Révelateur

Révelateur
Tout est révelateur, j'ai peur.
Ce n'est pourtant pas une surprise, jeune déja je baignais dans cette noirceur.
Maitenant je sais qui je suis, mais eux ne le savent pas.
Ils aiment en moi ce qui n'y est pas, et détestent ce qui ressurgit parfois.

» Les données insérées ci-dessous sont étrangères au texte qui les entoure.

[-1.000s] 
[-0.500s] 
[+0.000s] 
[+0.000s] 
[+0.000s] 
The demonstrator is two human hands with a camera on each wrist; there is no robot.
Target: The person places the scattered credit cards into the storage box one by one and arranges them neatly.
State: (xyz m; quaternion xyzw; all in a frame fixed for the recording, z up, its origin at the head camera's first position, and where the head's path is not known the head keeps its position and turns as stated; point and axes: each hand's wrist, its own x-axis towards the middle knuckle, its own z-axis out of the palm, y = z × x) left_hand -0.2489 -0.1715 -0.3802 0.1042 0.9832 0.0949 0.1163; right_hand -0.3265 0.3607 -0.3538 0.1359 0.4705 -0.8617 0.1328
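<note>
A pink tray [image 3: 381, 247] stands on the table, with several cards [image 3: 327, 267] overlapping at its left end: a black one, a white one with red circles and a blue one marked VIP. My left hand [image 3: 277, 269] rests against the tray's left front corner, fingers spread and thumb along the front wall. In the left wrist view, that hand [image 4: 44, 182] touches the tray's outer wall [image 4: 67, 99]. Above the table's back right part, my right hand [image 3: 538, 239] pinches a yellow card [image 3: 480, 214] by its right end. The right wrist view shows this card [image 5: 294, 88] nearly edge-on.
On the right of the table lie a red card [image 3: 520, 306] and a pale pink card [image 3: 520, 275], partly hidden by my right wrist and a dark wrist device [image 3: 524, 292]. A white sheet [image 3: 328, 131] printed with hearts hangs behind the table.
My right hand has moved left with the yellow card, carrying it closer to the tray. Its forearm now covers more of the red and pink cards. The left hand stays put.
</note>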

Je suis perdue, tends-moi la main sors moi de là!
Sors moi du brouillard je ne vois plus rien!
Autant fermer les yeux il n'y a rien à voir.
Ferme les yeux tout est plus beau dans le noir.
Le flou, le rêve, tu t'y noie.
La réalité est moche, peut importe dans quelle sens tu vas.
Pas la peine de retrouver ton chemin il n'y en a point pour toi.
Ce monde n'est pas destiné pour toi.
Ferme les yeux accepte.
Tend-moi la main, montre moi ce qui n'existe pas.
Ensemble suivons le chemin des rêves.
Chemin fait d'illusion.
Si j'ouvre les yeux il va disparaitre.
Ta main va lacher la mienne.
Je vais tomber, je vais m'écraser.
Peut-être vais-je me relever, peut-être oublier.
Mutilée à vie, ferme les yeux oublie.
Tu perds l'équilibre, tu glisses déja tu le sais.
Tout dérape, je me rattrape.
Trop tard, une seconde j'ai ouvert les yeux.
Tout s'éffondre, tout meure.
Plus de beauté, tu m'as lachée.
C'est si moche, les yeux me piquent.
Les yeux me brulent, les larmes coulent.
Meurtrie, vide.
La rage trop longtemps couvée se réveille.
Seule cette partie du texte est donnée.